The federal No Child Left Behind Act (NCLB), passed by Congress in 2001 to promote school improvement by holding local educators accountable for their students’ achievement, called for “high standards of academic achievement [for] all public elementary school and secondary school students.” The law put the entire public education system on a new outcomes-based footing, and it cast in sharp relief the second-class educational status of students of color and those from disadvantaged backgrounds. However, the standardized tests that states introduced to comply with NCLB have generally not sought to gauge students’ grasp of the thinking skills that experts say students should master. Instead, tight NCLB testing time lines, the scale of testing required under the federal law, and pressure from state elected officials to lower costs led to tests that rely heavily on multiple-choice questions measuring mostly low-level tasks like the recall of information in reading passages. These questions can be administered and scored rapidly and inexpensively, but by their very nature, they are not well suited to judging students’ ability to express points of view, marshal evidence, and display other advanced skills.

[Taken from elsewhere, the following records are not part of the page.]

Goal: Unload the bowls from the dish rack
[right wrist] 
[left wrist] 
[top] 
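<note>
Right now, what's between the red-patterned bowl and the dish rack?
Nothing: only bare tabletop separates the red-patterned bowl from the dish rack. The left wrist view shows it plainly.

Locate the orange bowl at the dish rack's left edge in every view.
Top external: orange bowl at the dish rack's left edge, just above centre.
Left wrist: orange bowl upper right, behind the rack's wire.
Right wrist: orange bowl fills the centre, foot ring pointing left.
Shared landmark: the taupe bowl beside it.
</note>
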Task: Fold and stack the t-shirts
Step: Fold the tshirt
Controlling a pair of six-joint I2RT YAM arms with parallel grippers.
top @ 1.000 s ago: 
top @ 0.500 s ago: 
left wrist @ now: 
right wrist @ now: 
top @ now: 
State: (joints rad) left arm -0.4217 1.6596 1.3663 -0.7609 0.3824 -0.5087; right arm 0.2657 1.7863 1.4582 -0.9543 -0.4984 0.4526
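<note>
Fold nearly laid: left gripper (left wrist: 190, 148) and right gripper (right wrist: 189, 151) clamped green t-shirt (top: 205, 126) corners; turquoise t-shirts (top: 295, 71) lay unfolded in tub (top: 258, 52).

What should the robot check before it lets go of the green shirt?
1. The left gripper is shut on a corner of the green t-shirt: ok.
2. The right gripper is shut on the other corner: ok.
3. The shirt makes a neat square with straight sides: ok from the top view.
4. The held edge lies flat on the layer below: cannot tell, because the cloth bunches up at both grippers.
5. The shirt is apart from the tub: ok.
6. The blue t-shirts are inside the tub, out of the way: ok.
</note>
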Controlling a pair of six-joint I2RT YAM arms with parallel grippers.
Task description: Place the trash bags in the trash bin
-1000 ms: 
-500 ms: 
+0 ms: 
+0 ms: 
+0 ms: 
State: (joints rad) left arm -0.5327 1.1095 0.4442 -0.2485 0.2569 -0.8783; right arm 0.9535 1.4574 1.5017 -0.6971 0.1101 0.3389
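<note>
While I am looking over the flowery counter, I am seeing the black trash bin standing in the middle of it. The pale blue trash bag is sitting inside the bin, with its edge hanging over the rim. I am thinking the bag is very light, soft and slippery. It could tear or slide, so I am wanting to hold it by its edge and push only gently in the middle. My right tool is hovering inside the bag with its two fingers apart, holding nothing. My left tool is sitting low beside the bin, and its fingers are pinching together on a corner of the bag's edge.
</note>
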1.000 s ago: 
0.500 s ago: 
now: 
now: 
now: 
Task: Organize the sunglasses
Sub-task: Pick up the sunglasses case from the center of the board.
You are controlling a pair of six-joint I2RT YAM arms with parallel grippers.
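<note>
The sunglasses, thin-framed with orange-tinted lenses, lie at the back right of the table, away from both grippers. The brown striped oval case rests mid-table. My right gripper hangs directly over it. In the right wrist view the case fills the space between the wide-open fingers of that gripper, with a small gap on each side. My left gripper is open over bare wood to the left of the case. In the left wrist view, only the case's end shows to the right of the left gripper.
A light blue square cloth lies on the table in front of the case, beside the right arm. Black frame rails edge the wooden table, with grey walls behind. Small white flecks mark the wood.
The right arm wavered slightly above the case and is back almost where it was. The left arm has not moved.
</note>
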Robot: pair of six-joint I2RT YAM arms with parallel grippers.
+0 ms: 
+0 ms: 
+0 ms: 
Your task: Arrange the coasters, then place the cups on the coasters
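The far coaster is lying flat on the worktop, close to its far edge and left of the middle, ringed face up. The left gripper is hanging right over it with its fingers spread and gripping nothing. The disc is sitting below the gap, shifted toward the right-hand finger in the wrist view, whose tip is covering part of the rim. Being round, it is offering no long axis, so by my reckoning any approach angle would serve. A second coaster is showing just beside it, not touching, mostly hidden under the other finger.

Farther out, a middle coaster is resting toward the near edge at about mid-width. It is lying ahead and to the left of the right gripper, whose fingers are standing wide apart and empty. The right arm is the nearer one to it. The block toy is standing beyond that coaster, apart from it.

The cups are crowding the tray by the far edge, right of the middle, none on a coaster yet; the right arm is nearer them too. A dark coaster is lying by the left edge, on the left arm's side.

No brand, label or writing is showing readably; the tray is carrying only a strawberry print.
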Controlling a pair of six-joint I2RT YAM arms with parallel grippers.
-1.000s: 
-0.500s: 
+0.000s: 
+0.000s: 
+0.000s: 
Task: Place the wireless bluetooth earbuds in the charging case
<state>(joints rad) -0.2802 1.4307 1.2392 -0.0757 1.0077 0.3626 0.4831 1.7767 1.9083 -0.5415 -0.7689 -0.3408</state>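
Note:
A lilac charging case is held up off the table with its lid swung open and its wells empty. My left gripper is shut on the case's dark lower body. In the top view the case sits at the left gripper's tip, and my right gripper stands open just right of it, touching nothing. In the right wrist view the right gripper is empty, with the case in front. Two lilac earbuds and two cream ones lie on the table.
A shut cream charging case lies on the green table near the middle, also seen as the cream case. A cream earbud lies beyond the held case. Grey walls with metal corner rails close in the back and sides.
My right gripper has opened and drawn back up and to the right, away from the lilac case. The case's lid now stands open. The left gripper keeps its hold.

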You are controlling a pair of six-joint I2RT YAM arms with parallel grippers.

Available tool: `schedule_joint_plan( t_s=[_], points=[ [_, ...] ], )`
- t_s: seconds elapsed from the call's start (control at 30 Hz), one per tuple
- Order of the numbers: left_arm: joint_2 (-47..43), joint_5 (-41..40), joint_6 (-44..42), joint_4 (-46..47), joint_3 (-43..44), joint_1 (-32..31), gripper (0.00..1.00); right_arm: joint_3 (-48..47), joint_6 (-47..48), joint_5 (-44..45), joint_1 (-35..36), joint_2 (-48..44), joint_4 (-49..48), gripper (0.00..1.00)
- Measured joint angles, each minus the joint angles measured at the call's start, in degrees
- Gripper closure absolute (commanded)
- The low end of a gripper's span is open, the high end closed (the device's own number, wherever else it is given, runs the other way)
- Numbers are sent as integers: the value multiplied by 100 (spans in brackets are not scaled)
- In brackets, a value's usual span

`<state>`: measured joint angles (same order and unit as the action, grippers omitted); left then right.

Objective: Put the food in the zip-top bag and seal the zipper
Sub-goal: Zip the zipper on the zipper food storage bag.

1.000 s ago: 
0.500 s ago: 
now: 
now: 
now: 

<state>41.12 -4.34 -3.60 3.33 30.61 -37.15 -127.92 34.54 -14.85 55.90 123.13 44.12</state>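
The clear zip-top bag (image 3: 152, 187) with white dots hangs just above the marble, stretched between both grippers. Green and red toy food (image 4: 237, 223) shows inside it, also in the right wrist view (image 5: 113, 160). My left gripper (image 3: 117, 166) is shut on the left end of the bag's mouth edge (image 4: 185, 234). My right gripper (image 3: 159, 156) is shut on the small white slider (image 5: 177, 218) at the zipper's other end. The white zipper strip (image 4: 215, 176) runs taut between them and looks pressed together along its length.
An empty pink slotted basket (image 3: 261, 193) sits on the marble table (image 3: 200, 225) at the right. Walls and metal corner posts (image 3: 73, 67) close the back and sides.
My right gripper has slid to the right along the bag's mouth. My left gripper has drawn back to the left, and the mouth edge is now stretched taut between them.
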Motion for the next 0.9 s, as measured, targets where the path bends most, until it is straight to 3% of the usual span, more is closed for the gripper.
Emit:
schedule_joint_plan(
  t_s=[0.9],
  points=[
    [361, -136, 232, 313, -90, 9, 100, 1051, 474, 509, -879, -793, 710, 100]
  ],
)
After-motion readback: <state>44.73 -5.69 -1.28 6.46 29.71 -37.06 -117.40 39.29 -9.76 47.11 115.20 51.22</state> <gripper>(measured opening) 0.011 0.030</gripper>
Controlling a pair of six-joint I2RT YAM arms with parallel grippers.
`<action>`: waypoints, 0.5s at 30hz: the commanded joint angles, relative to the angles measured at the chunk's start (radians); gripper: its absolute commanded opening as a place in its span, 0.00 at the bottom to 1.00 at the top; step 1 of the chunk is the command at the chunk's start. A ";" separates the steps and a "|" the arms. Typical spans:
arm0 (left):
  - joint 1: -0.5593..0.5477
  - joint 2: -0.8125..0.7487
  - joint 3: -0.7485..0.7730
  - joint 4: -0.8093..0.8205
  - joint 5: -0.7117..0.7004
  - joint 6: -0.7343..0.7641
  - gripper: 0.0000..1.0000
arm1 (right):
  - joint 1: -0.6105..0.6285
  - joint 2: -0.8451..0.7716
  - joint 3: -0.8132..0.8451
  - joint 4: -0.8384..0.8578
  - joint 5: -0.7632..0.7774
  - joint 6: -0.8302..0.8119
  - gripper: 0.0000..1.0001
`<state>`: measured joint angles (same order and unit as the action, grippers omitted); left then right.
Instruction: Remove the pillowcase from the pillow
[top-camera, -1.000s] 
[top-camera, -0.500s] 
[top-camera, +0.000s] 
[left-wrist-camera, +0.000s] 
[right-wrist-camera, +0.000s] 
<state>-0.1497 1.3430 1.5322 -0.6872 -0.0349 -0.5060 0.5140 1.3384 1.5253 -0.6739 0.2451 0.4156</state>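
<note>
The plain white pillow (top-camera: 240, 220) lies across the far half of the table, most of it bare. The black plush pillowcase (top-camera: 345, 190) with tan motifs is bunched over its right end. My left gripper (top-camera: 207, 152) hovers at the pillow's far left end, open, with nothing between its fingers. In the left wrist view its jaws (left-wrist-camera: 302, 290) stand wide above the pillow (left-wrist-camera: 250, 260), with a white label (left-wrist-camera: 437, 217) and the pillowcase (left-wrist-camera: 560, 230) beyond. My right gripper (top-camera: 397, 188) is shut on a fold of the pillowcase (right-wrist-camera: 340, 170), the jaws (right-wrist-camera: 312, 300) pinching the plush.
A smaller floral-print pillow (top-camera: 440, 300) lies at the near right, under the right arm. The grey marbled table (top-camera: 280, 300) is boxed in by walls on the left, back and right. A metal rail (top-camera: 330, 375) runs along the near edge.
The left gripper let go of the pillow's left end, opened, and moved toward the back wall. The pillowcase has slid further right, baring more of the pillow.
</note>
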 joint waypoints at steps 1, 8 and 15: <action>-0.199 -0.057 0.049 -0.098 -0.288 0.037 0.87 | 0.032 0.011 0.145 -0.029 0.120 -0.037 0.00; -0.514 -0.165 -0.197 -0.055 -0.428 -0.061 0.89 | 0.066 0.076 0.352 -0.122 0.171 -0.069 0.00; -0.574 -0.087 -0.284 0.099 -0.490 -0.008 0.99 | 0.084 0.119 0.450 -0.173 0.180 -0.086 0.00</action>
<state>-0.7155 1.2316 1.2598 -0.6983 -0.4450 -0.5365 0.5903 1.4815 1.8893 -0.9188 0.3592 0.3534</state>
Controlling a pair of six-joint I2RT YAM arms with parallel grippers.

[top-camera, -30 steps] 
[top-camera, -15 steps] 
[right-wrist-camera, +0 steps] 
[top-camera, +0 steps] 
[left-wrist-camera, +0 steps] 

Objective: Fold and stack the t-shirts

A number of states that implemented performance assessments in the early 1990s scaled them back as a result of technical concerns, implementation burdens, or costs, especially when NCLB increased testing requirements to reach every child every year. In addition the federal Department of Education was often unwilling to approve innovative testing systems.

Because teachers tend to teach what is tested, especially when high stakes are attached to the scores, the expansion of multiple-choice measures of simple skills has narrowed the opportunities for lower-achieving students to attain the higher standards that NCLB has sought for them, and it has placed a glass ceiling over many more advanced students who are unable to demonstrate the depth and breadth of their abilities on such exams. The tests have discouraged teachers from teaching more challenging skills and from having students conduct experiments, make oral presentations, write research papers, use new technologies, and do other activities that teach such skills and pique students’ interest in learning at the same time.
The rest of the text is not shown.